WASHINGTON - The US administration has stepped in to stop legislation aimed at toughening sanctions against the Hamas-led Palestinian Authority. Congress adjourned Friday for its election recess without taking on a proposed bill which would increase the restrictions on funding non-government groups working in the Palestinian territories. Secretary of State Condoleezza Rice intervened personally, calling Senate majority whip Mitch McConnell (R-KY) and urging him to reconsider an initiative to include the Palestinian sanctions in an omnibus bill. The administration, according to sources who received updates on the talks, does not feel the time is right for strengthening sanctions against the Palestinians and wants to prevent Congress from tying its hands when dealing with moderate Palestinian leaders.
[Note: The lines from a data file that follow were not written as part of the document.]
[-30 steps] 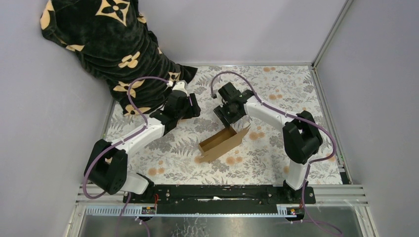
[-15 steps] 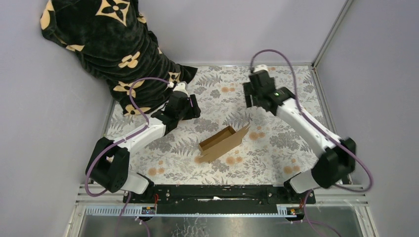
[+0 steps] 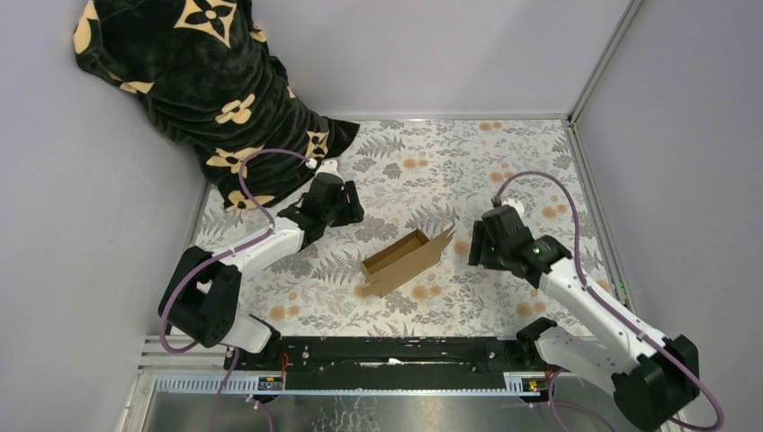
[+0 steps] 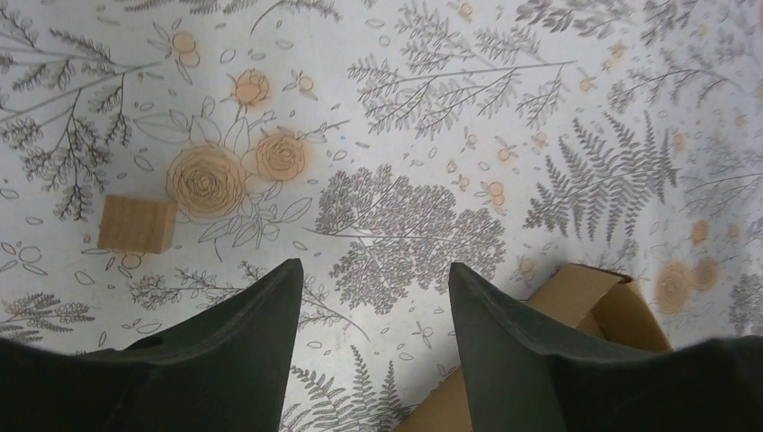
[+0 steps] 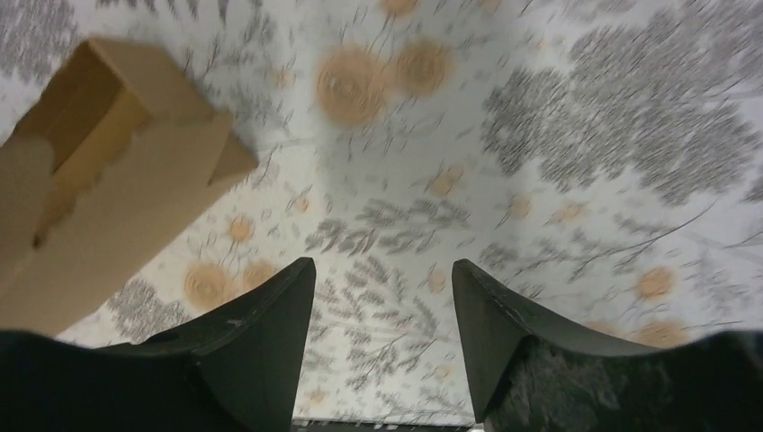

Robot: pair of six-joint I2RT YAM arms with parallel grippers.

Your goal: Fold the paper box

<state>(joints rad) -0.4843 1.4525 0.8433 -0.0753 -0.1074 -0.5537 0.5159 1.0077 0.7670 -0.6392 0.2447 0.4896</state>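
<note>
The paper box [image 3: 405, 260] is a long, narrow piece of brown cardboard lying diagonally mid-table. Its top is open and a jagged flap stands at its right end. In the left wrist view one corner of the paper box [image 4: 589, 292] shows behind the right finger. In the right wrist view the paper box [image 5: 108, 193] lies at the upper left. My left gripper [image 3: 351, 207] hovers to the box's upper left, open and holding nothing [image 4: 373, 270]. My right gripper [image 3: 477, 245] hangs just right of the flap end, open and holding nothing [image 5: 382, 270].
A black cloth with tan flower marks [image 3: 198, 81] is heaped at the back left, over the table's edge. A small brown block [image 4: 137, 224] lies on the flowered table cover near the left gripper. Grey walls close in the back and both sides. A metal rail [image 3: 405, 349] runs along the front.
The right arm swung from behind the box out to the far right, then down to the box's right end. The left arm barely moved. The box lies as before.
</note>
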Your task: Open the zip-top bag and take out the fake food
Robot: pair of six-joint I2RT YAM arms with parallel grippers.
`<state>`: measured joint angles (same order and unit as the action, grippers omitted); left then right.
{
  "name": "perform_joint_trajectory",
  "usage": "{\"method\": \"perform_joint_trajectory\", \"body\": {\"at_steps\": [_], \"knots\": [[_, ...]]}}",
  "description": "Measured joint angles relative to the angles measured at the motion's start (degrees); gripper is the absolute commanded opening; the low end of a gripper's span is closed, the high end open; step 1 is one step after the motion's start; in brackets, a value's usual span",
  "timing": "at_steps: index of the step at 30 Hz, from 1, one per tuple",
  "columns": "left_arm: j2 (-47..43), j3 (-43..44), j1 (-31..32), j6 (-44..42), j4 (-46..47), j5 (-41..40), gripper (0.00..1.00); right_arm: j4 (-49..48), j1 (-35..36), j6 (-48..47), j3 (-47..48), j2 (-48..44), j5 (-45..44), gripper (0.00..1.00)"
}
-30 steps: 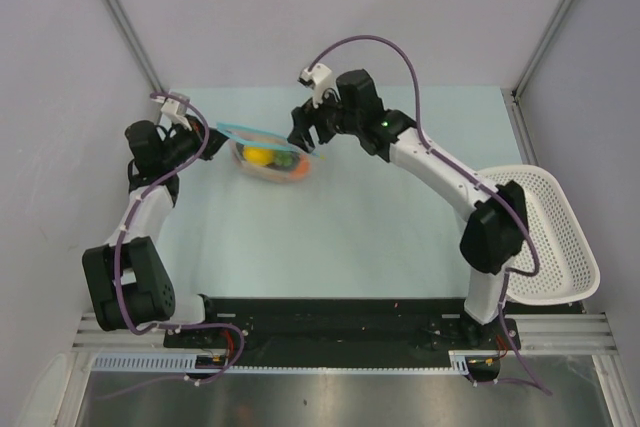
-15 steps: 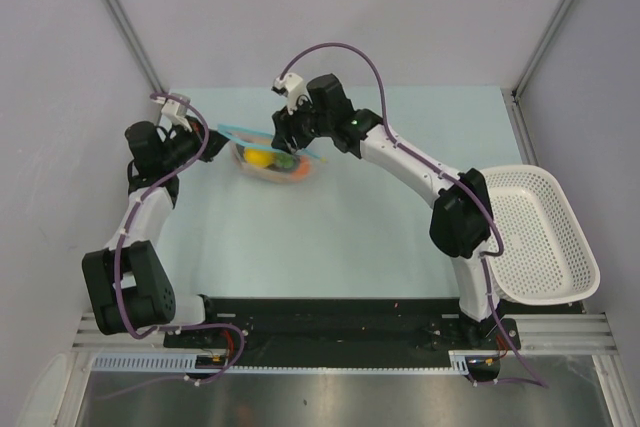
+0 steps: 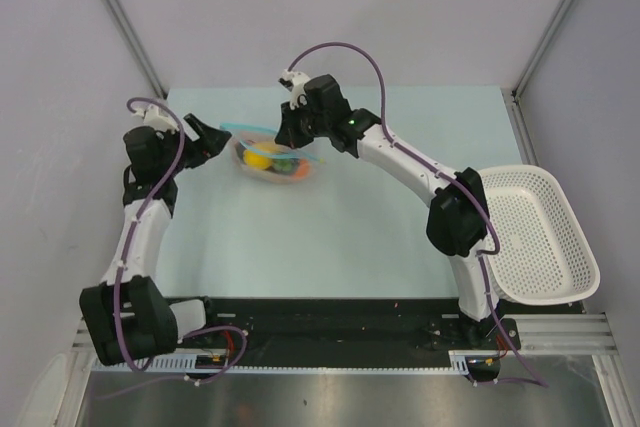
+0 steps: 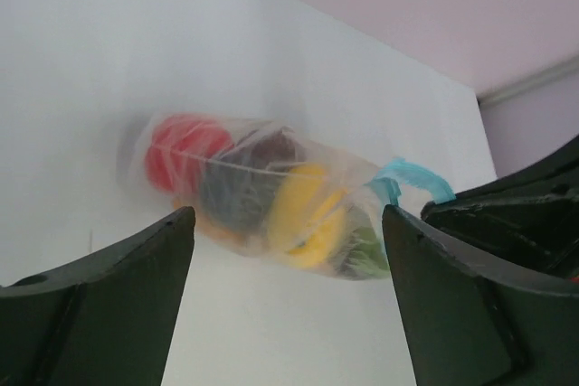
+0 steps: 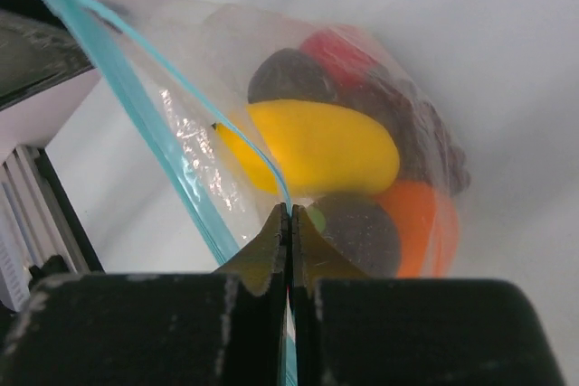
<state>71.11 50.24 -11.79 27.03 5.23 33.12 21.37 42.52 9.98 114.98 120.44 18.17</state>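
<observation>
The zip-top bag (image 3: 276, 160) lies at the back middle of the table, clear and crinkly, its teal zip strip (image 5: 136, 88) standing apart at the mouth. The fake food is inside: a yellow oblong (image 5: 317, 146), an orange ball (image 5: 421, 223), a red ball (image 5: 339, 47) and dark pieces (image 5: 285, 74). My right gripper (image 5: 289, 212) is shut on one lip of the zip strip; in the top view it (image 3: 286, 138) sits over the bag's back edge. My left gripper (image 3: 212, 143) stands open just left of the bag, apart from it. The left wrist view frames the bag (image 4: 262, 189) between both fingers (image 4: 109, 305).
A white perforated basket (image 3: 560, 247) sits at the table's right edge, beside the right arm's elbow. Grey walls close in the back and both sides. The arm bases stand on a black rail along the near edge.
My left gripper let go of the bag's edge, opened wide and drew back to the left. My right gripper closed on the zip strip.
</observation>
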Motion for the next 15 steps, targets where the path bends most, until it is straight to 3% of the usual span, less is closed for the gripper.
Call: {"method": "perform_joint_trajectory", "body": {"at_steps": [3, 7, 15], "knots": [[-5.18, -0.33, 1.42, 6.69, -8.57, -8.33, 0.85, 0.02, 0.0, 5.4, 0.0, 0.0, -2.49, 0.0], [-9.29, -3.61, 4.98, 14.75, -12.85, -11.96, 0.81, 0.26, 0.02, 9.49, 0.28, 0.0, -4.31, 0.0], [-18.6, -9.7, 20.24, 30.45, -16.22, -21.46, 0.84, 0.83, 0.55, 12.81, 0.55, 0.0, -5.99, 0.0]]}}
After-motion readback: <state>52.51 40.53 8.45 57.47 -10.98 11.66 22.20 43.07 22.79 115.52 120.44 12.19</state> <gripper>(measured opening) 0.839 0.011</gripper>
Senator McConnell's press secretary, Robert Steurer, would not address the negotiations between Congress and the administration about the Palestinian sanctions issue, stating that the omnibus bill will only be considered after congress returns from recess, "so it's too early to discuss what's going to be included in the bill." The initiative to block funding to the Palestinians was led by Rep Ileana Ros-Lehtinen (R-FL) in the House and Senator McConnell in the Senate. While the two versions differ slightly, they are both intended to stop aid to the Palestinian Authority and prevent ties with PA officials following Hamas's victory in the Palestinian elections in January. The administration has insisted that the bill is unnecessary since existing US laws prohibit direct aid to the PA and since American officials are banned as it is from coming in contact with Hamas members. Hamas is listed in the US as a terror organization. The sanctions bills were supported by pro-Israel activisats in Washington, but at the same time were lobbied against by several dovish Jewish groups. Diane Balser, from the Brit Tzedek V'Shalom advocacy group, who worked Congress to block the bill, welcomed the administration's intervention and said that "it would be criminal" to stop funding to NGO's in Gaza, adding that as the humanitarian situation in the region worsened, the chances of achieving peace and an independent Palestinian state grew smaller.